The break down has taken place over a range of currencies and we summarize the developments here.  The correlations are calculated on the basis of the percent change in the foreign currency and the percent change in the S&P 500 on a rolling 60 day basis.

The euro’s correlation to the S&P 500 may be the most closely followed.  In early December the euro’s correlation made what appears to be a record high just below 0.86.  It now stands near 0.45.   The correlation over the past 30 days has stands near 0.42, indicating a even weaker relationship more recently.

The yen’s correlation with the S&P 500 reached a 7-year high in mid-January of around 0.42.  The relationship is now inverse, with the 60-day correlation now at about -0.11.

The Australian dollar and Canadian dollar’s correlations with the S&P 500 have also come off sharply, but remain comparatively high.  The Aussie’s correlation stands at around 0.71 now, down from the peak of 0.92 at the end of December.  The Canadian dollar’s correlation has fallen from 0.90 in mid-December to 0.68 now.
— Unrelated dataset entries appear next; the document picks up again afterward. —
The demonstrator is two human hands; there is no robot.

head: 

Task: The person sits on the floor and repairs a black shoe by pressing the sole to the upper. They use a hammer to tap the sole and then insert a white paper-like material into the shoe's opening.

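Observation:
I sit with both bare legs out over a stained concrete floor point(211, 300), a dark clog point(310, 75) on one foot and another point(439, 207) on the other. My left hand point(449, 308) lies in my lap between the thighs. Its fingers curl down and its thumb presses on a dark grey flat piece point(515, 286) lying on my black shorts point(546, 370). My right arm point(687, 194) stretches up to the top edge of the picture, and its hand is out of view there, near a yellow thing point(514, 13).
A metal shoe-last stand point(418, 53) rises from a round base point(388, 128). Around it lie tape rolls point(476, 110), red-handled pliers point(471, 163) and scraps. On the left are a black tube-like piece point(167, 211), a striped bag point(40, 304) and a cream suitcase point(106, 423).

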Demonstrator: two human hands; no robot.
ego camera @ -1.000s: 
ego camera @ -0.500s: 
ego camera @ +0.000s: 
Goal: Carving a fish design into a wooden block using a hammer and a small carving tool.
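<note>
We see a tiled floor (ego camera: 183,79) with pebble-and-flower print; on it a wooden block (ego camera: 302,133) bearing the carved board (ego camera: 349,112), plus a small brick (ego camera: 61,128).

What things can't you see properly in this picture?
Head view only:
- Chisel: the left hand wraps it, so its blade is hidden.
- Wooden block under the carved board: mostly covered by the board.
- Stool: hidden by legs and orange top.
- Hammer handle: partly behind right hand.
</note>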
We looked at a couple emerging market currencies to see if the break down of the risk-on/risk-off matrix extended outside of the majors and sure enough it did.  The Mexican peso’s correlation has fallen from about 0.84 just before Xmas to 0.62 now.  At the same time, the South African rand’s correlation has fallen from a little above 0.86 to about 0.61 now.

To round out the exercise, we took a quick look at gold.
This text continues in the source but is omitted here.